### Task directions
Within the material that follows, how many lines include the string "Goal"? Answer with the number and nothing more.

### Data to examine

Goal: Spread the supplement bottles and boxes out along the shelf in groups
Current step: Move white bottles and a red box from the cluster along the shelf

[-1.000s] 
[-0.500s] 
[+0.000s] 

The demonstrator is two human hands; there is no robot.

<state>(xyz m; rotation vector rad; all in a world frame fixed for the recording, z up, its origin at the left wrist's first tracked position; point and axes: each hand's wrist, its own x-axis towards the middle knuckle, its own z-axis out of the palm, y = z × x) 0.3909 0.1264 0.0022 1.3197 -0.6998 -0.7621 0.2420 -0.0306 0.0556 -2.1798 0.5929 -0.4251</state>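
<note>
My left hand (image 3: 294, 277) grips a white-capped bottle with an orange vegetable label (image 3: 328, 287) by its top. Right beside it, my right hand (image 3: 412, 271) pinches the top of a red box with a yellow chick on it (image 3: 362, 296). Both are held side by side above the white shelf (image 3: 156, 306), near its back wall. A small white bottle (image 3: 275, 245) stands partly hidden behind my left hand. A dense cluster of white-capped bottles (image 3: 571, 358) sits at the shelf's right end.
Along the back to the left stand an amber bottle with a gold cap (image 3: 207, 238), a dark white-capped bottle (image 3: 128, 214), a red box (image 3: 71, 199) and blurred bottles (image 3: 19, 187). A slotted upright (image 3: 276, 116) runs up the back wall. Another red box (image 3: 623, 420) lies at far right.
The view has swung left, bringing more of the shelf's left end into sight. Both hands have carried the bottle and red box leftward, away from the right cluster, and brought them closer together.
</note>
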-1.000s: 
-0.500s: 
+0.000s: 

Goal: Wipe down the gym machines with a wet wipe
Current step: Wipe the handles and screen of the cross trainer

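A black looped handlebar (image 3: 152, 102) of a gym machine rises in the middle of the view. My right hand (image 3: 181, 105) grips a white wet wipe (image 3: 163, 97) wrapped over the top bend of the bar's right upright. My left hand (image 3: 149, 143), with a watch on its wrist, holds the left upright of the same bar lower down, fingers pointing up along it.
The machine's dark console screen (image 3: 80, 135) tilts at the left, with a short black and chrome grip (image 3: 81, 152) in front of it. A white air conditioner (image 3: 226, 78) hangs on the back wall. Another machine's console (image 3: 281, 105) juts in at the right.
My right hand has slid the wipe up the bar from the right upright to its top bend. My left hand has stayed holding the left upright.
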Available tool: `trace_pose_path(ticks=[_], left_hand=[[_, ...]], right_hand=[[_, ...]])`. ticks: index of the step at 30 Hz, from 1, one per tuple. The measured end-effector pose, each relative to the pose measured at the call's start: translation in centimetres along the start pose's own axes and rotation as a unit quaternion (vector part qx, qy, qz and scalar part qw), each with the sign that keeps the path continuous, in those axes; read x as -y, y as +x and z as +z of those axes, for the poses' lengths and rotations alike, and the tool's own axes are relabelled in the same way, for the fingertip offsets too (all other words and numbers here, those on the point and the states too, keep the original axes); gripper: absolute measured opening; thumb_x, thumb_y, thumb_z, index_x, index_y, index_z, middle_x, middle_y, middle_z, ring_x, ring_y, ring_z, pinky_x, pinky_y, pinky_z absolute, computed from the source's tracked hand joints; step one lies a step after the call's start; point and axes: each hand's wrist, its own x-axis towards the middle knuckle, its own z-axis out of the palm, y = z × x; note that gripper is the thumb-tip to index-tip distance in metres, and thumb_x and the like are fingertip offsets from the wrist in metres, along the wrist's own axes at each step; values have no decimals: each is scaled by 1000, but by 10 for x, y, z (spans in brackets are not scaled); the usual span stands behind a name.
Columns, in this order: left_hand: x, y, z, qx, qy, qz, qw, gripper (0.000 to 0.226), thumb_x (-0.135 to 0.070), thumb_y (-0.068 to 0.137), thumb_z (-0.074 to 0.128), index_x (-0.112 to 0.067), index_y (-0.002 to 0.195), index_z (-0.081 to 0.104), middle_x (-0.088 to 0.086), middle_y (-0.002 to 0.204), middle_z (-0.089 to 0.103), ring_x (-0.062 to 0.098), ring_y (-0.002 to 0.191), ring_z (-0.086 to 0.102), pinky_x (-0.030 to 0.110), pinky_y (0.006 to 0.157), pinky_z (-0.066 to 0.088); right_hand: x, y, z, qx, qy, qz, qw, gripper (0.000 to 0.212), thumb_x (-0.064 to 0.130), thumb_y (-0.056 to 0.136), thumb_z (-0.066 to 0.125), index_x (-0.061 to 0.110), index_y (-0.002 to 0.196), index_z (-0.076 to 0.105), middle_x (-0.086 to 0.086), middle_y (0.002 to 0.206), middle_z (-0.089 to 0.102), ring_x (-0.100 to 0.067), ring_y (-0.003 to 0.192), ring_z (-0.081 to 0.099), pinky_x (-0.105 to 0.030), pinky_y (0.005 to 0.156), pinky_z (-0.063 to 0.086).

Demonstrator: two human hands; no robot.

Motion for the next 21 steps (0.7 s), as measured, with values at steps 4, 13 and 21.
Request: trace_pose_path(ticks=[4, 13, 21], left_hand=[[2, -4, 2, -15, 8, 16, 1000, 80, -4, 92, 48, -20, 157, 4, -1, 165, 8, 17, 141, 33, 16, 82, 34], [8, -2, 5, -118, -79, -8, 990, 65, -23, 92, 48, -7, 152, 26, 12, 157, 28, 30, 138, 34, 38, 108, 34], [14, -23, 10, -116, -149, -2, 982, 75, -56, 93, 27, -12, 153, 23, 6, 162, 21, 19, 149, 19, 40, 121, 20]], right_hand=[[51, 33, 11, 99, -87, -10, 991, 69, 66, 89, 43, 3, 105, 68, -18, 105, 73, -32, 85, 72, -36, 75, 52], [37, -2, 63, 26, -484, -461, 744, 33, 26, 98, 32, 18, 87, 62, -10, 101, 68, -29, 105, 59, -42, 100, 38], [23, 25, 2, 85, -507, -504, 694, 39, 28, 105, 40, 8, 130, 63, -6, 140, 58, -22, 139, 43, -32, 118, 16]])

### Answer to this task
2